- **Input data**:
┌──
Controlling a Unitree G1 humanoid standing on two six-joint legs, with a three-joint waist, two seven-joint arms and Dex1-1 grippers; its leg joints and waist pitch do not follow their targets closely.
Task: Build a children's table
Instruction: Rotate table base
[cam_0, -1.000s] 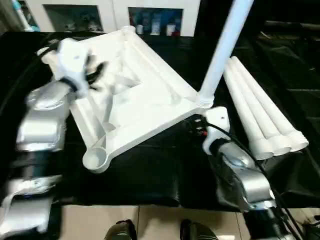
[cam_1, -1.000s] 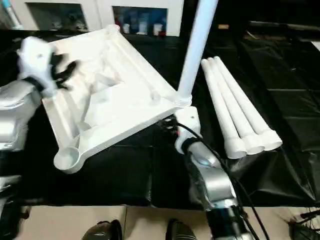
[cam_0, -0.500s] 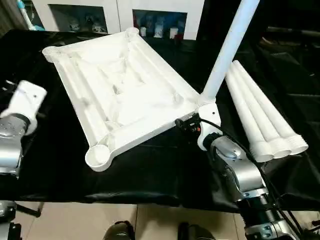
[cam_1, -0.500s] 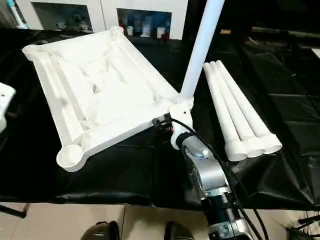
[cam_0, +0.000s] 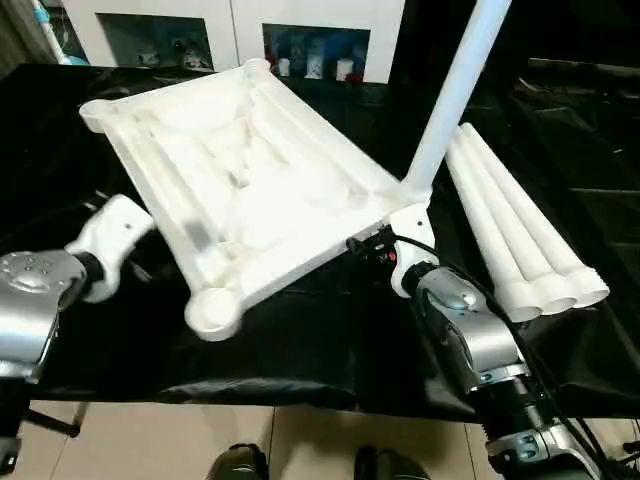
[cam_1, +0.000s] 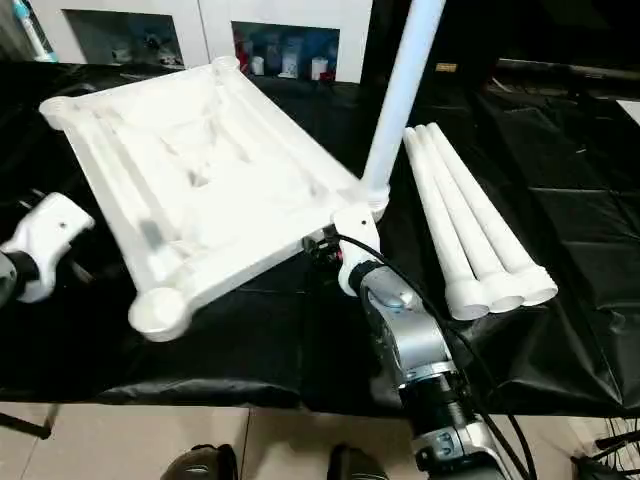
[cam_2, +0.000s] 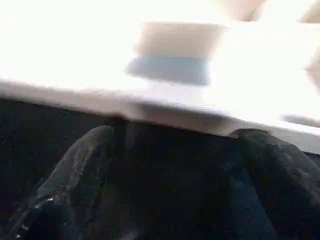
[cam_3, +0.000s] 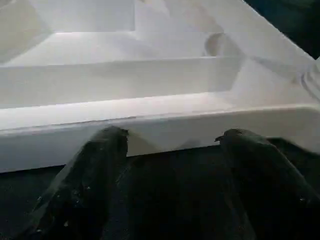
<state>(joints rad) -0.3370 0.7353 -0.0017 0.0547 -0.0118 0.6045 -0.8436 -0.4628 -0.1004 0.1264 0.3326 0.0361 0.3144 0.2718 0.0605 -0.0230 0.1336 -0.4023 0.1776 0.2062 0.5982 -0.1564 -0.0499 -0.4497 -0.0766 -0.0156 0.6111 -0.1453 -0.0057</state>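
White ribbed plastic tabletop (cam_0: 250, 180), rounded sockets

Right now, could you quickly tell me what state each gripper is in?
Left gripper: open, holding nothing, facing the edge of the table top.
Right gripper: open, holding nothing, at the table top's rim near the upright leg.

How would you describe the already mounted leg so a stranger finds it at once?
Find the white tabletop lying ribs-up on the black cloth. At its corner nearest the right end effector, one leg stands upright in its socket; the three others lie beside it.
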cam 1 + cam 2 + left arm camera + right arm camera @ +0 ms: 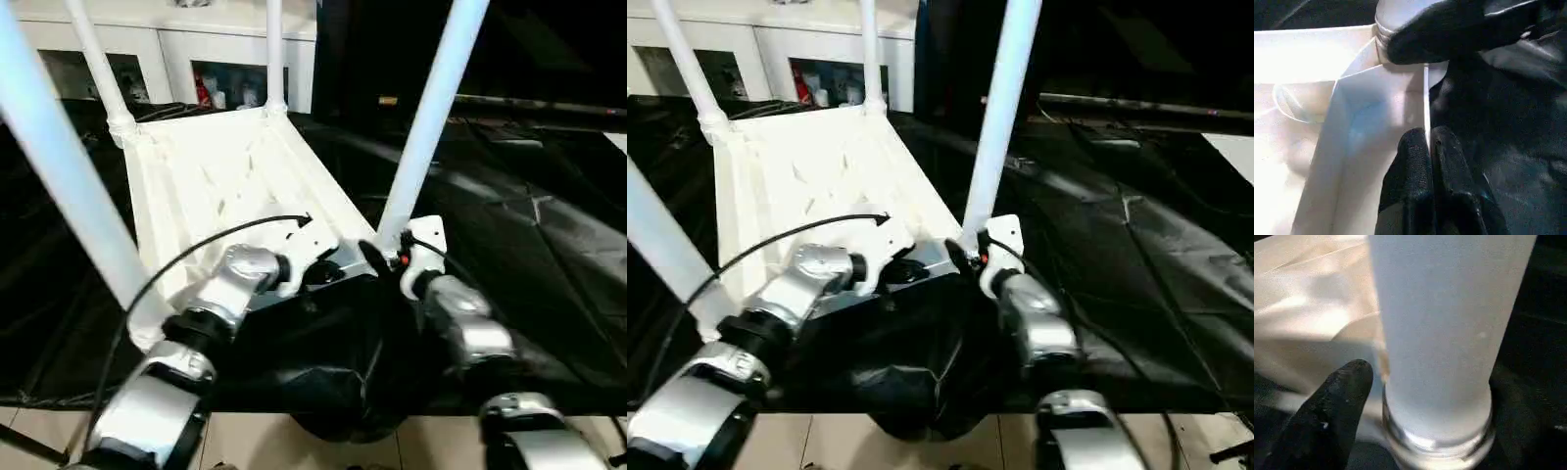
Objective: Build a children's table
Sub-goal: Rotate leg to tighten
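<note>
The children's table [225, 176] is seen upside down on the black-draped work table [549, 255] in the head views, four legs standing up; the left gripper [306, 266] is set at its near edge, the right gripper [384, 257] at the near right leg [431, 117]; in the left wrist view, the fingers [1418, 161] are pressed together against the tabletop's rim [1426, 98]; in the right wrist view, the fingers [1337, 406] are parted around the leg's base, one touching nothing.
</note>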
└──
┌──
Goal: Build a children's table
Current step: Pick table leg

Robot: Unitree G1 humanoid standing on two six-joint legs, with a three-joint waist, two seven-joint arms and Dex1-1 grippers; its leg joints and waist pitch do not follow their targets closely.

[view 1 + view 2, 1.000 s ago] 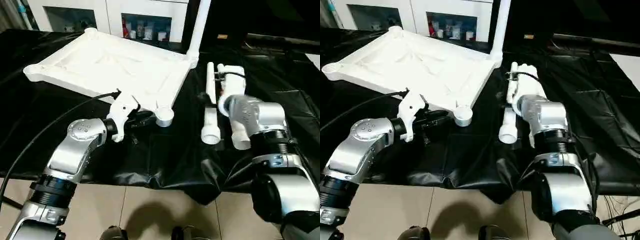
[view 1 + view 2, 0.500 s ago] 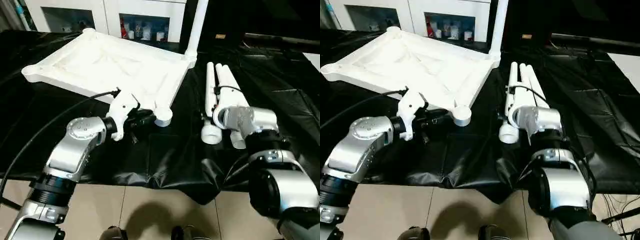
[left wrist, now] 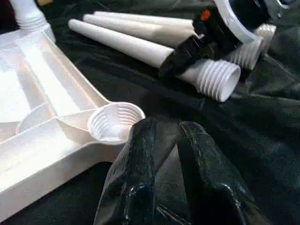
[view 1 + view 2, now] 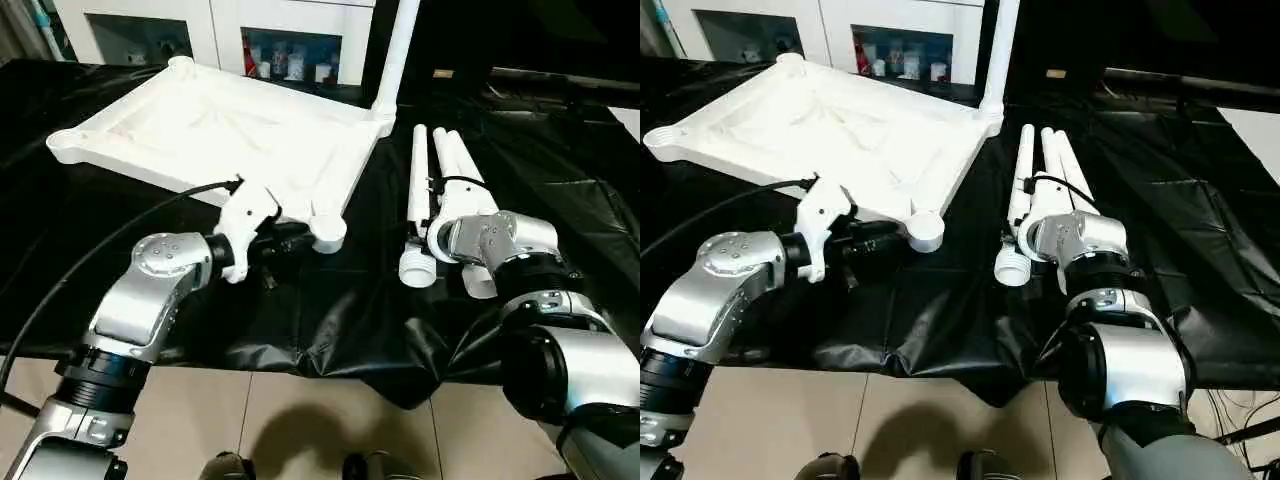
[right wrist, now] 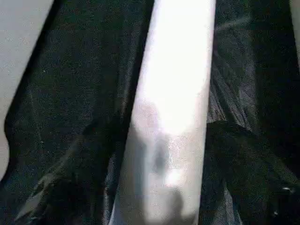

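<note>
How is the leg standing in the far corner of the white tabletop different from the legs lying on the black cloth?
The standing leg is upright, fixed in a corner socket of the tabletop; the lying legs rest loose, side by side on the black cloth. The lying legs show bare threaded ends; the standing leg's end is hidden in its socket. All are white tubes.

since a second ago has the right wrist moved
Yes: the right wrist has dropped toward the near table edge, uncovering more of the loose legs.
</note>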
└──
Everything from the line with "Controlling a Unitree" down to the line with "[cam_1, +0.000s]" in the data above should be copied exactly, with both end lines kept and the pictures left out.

- **Task output**:
Controlling a Unitree G1 humanoid standing on two six-joint legs, with a three-joint waist, two seven-joint arms and Dex1-1 grippers; its leg joints and waist pitch do not follow their targets closely.
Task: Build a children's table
Instruction: Rotate table base
[cam_0, -1.000s] 
[cam_1, -1.000s] 
[cam_0, -0.500s] 
[cam_1, -0.500s] 
[cam_0, +0.000s] 
[cam_1, +0.000s] 

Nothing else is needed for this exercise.